▶ [Problem requirements] Pictures stay out of the copy; set down each line of the listing below exactly.

▶ [Data shown]
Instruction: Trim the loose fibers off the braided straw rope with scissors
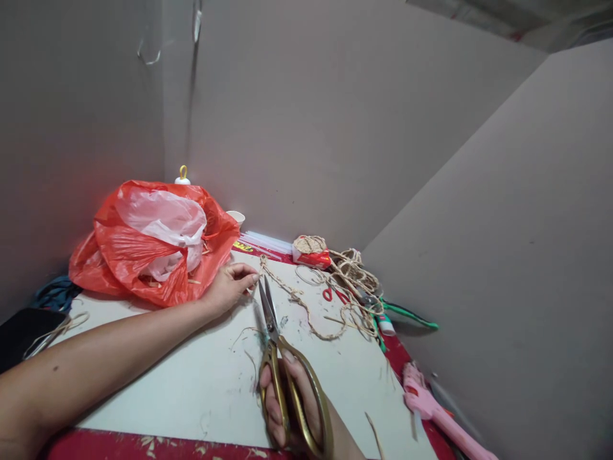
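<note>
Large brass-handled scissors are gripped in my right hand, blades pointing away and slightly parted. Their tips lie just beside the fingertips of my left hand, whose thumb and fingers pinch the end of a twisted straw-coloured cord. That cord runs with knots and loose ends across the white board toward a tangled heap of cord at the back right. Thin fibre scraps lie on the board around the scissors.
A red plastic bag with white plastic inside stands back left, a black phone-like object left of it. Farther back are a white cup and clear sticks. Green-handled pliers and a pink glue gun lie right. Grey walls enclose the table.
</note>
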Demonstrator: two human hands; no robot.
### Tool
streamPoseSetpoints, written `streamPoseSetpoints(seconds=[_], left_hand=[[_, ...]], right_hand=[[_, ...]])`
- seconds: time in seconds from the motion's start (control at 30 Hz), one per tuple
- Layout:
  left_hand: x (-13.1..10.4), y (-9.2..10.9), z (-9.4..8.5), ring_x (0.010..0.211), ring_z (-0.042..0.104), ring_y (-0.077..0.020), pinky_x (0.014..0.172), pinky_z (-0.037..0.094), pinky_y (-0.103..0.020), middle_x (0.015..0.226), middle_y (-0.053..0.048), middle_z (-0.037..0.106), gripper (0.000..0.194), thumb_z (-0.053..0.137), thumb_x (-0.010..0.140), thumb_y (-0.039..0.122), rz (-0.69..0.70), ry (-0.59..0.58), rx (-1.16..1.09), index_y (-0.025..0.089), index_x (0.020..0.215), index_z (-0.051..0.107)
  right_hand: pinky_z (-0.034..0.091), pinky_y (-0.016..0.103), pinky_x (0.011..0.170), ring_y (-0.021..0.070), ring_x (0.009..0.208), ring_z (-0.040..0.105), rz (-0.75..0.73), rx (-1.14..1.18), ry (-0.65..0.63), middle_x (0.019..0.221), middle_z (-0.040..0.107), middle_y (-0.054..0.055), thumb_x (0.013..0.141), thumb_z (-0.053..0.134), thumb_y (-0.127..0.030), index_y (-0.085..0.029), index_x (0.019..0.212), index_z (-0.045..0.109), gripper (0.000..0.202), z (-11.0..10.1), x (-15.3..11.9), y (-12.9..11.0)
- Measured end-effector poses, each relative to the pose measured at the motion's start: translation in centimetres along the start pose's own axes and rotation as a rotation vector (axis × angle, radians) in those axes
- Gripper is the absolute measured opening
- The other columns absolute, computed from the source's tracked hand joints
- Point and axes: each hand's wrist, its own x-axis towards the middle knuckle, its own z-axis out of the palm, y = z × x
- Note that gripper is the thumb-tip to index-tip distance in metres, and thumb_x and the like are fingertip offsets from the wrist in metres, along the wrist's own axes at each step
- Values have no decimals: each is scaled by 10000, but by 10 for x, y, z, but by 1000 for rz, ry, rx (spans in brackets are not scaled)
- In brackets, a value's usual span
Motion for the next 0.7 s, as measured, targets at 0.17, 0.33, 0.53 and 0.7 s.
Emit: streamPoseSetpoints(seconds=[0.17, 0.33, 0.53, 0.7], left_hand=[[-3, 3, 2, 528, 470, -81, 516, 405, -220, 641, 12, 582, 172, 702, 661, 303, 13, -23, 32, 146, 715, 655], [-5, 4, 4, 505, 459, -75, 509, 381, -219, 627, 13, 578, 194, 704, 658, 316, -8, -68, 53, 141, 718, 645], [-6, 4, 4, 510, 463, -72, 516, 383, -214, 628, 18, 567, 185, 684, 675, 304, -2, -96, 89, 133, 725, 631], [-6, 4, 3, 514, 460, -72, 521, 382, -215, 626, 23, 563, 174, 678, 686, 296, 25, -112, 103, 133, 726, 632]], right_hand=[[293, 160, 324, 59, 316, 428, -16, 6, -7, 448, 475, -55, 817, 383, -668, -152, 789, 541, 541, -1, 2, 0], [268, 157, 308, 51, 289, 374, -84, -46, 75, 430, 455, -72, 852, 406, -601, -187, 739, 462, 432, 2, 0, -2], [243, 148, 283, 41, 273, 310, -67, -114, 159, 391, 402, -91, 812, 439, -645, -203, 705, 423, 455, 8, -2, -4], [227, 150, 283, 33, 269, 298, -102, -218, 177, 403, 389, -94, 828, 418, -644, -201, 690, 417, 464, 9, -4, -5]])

▶ [Written response]
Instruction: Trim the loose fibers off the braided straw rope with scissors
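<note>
Large brass-handled scissors are gripped in my right hand, blades pointing away and slightly parted. Their tips lie just beside the fingertips of my left hand, whose thumb and fingers pinch the end of a twisted straw-coloured cord. That cord runs with knots and loose ends across the white board toward a tangled heap of cord at the back right. Thin fibre scraps lie on the board around the scissors.
A red plastic bag with white plastic inside stands back left, a black phone-like object left of it. Farther back are a white cup and clear sticks. Green-handled pliers and a pink glue gun lie right. Grey walls enclose the table.
</note>
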Demonstrator: two human hands; no robot.
### Tool
streamPoseSetpoints, written `streamPoseSetpoints(seconds=[_], left_hand=[[_, ...]], right_hand=[[_, ...]])`
- seconds: time in seconds from the motion's start (control at 30 Hz), one per tuple
- Layout:
  left_hand: x (-13.1..10.4), y (-9.2..10.9), z (-9.4..8.5), ring_x (0.010..0.211), ring_z (-0.042..0.104), ring_y (-0.077..0.020), pinky_x (0.014..0.172), pinky_z (-0.037..0.094), pinky_y (-0.103..0.020), middle_x (0.015..0.226), middle_y (-0.053..0.048), middle_z (-0.037..0.106), gripper (0.000..0.194), thumb_z (-0.053..0.137), thumb_x (-0.010..0.140), thumb_y (-0.039..0.122), rz (-0.69..0.70), ry (-0.59..0.58), rx (-1.16..1.09), index_y (-0.025..0.089), index_x (0.020..0.215), index_z (-0.051..0.107)
  right_hand: pinky_z (-0.034..0.091), pinky_y (-0.016..0.103), pinky_x (0.011..0.170), ring_y (-0.021..0.070), ring_x (0.009..0.208), ring_z (-0.040..0.105), rz (-0.75..0.73), rx (-1.14..1.18), ry (-0.65..0.63), middle_x (0.019..0.221), middle_z (-0.040..0.107), middle_y (-0.054..0.055), thumb_x (0.013..0.141), thumb_z (-0.053..0.134), thumb_y (-0.127..0.030), index_y (-0.085..0.029), index_x (0.019..0.212), index_z (-0.045..0.109), gripper (0.000..0.202), z (-11.0..10.1), x (-15.3..11.9), y (-12.9..11.0)
- Measured end-effector poses, each relative to the pose measured at the motion's start: translation in centimetres along the start pose's own axes and rotation as a rotation vector (axis × angle, radians) in those axes
- Gripper is the absolute measured opening
- The other columns absolute, computed from the source's tracked hand joints
- Point and axes: each hand's wrist, its own x-axis towards the middle knuckle, its own z-axis out of the palm, y = z × x
- Note that gripper is the thumb-tip to index-tip distance in metres, and thumb_x and the like are fingertip offsets from the wrist in metres, along the wrist's own axes at each step
- Values have no decimals: each is scaled by 10000, but by 10 for x, y, z, but by 1000 for rz, ry, rx (spans in brackets are not scaled)
- In brackets, a value's usual span
Motion for the next 0.7 s, as measured, targets at 0.17, 0.33, 0.53 and 0.7 s.
Emit: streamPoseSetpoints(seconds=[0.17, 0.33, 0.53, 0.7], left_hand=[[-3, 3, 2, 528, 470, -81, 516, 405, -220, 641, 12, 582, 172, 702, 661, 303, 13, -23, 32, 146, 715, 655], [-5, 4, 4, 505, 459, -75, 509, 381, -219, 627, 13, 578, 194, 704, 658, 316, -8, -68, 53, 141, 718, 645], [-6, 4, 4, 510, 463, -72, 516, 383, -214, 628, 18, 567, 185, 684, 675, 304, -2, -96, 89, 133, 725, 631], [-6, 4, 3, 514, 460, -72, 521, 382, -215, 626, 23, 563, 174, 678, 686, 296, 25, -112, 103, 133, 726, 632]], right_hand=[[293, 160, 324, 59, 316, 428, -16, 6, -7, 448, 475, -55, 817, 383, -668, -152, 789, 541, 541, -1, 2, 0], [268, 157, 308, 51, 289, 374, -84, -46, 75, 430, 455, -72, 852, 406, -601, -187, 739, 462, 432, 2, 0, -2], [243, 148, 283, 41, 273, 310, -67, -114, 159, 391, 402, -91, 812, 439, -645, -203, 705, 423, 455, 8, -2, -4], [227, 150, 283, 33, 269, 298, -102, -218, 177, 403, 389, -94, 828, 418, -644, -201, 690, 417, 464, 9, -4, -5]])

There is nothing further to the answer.